- **Required work**
Output the listing in full. Every line stays exactly as it is.
────────────────────────────────────────
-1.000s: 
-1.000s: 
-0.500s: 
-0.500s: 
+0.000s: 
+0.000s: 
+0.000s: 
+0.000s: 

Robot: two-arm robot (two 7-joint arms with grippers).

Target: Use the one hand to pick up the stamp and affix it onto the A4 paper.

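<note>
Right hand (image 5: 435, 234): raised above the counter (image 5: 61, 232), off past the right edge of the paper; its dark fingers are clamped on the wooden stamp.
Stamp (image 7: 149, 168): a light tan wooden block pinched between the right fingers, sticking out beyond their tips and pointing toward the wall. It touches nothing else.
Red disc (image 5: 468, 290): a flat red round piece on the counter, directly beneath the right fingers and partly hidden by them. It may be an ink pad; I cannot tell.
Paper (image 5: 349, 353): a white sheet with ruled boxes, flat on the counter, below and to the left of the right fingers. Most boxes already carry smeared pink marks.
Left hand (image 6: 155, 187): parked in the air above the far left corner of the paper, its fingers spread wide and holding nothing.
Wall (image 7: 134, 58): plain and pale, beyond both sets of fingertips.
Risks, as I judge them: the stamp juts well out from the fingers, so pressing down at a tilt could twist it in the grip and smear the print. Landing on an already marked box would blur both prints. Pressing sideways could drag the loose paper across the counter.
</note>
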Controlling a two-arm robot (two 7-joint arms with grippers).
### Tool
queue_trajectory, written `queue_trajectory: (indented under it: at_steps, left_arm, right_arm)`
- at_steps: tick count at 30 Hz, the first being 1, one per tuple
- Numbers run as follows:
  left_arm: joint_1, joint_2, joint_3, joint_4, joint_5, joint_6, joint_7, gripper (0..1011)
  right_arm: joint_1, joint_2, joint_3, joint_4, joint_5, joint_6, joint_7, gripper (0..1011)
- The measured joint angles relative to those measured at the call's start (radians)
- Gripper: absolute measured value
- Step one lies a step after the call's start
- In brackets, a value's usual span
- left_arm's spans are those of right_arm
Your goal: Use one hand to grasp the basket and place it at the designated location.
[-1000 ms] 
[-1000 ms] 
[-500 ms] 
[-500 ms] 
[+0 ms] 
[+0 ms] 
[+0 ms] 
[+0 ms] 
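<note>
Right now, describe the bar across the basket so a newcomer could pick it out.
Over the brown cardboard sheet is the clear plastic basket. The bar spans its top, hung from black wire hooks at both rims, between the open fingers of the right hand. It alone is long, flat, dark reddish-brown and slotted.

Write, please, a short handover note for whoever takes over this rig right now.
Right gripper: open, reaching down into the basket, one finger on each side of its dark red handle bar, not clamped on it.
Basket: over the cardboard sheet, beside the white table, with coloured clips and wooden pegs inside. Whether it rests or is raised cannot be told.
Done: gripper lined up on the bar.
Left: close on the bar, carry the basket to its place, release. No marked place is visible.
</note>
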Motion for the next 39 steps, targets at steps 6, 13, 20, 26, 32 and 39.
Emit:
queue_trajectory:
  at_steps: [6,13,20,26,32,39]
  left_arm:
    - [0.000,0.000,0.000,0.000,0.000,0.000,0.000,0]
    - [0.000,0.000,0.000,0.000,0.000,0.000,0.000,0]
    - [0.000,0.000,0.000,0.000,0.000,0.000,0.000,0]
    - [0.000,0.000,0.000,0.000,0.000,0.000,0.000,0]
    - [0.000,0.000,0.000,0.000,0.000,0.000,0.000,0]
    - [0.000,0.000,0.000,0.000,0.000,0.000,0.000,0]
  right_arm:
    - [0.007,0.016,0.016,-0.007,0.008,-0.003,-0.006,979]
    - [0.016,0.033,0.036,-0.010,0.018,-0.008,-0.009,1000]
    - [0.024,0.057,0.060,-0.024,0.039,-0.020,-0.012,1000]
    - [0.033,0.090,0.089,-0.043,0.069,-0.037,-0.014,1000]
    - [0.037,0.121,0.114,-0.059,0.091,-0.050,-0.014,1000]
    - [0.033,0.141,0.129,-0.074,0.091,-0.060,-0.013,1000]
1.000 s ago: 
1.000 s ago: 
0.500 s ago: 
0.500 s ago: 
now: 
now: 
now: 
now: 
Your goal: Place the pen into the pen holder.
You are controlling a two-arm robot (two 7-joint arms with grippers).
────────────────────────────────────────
- **Task answer**
-1.000s: 
-1.000s: 
-0.500s: 
-0.500s: 
+0.000s: 
+0.000s: 
+0.000s: 
+0.000s: 

Robot: two-arm robot (two 7-joint arms with grippers).

Target: Use the one hand to pick up the stamp and affix it onto the A4 paper.

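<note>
Right hand (image 5: 435, 234): raised above the counter (image 5: 61, 232), off past the right edge of the paper; its dark fingers are clamped on the wooden stamp.
Stamp (image 7: 149, 168): a light tan wooden block pinched between the right fingers, sticking out beyond their tips and pointing toward the wall. It touches nothing else.
Red disc (image 5: 468, 290): a flat red round piece on the counter, directly beneath the right fingers and partly hidden by them. It may be an ink pad; I cannot tell.
Paper (image 5: 349, 353): a white sheet with ruled boxes, flat on the counter, below and to the left of the right fingers. Most boxes already carry smeared pink marks.
Left hand (image 6: 155, 187): parked in the air above the far left corner of the paper, its fingers spread wide and holding nothing.
Wall (image 7: 134, 58): plain and pale, beyond both sets of fingertips.
Risks, as I judge them: the stamp juts well out from the fingers, so pressing down at a tilt could twist it in the grip and smear the print. Landing on an already marked box would blur both prints. Pressing sideways could drag the loose paper across the counter.
</note>
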Controlling a two-arm robot (two 7-joint arms with grippers).
### Tool
queue_trajectory, written `queue_trajectory: (indented under it: at_steps, left_arm, right_arm)`
- at_steps: tick count at 30 Hz, the first being 1, one per tuple
- Numbers run as follows:
  left_arm: joint_1, joint_2, joint_3, joint_4, joint_5, joint_6, joint_7, gripper (0..1011)
  right_arm: joint_1, joint_2, joint_3, joint_4, joint_5, joint_6, joint_7, gripper (0..1011)
- The measured joint angles relative to those measured at the call's start (radians)
- Gripper: absolute measured value
- Step one lies a step after the call's start
- In brackets, a value's usual span
- left_arm's spans are those of right_arm
Your goal: Use one hand to grasp the basket and place it at the designated location.
[-1000 ms] 
[-1000 ms] 
[-500 ms] 
[-500 ms] 
[+0 ms] 
[+0 ms] 
[+0 ms] 
[+0 ms] 
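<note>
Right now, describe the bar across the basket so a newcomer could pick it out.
Over the brown cardboard sheet is the clear plastic basket. The bar spans its top, hung from black wire hooks at both rims, between the open fingers of the right hand. It alone is long, flat, dark reddish-brown and slotted.

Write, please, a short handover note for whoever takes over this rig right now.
Right gripper: open, reaching down into the basket, one finger on each side of its dark red handle bar, not clamped on it.
Basket: over the cardboard sheet, beside the white table, with coloured clips and wooden pegs inside. Whether it rests or is raised cannot be told.
Done: gripper lined up on the bar.
Left: close on the bar, carry the basket to its place, release. No marked place is visible.
</note>
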Motion for the next 39 steps, targets at steps 6, 13, 20, 26, 32 and 39.
Emit:
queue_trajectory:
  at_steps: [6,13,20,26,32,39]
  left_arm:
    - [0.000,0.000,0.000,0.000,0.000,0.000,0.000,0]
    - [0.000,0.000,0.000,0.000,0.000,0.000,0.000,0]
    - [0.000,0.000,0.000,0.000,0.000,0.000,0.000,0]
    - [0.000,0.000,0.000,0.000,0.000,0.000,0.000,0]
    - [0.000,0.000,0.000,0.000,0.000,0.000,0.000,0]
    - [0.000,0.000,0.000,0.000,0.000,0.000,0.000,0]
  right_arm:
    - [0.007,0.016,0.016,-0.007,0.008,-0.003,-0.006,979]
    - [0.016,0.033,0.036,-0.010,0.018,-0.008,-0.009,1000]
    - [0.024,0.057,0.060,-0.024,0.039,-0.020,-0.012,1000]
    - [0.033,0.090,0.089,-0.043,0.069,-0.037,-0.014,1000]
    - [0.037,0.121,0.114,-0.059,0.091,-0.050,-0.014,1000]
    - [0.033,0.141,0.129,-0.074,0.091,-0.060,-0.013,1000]
1.000 s ago: 
1.000 s ago: 
0.500 s ago: 
0.500 s ago: 
now: 
now: 
now: 
now: 
Your goal: Place the pen into the pen holder.
You are controlling a two-arm robot (two 7-joint arms with grippers).

Nothing further is needed for this answer.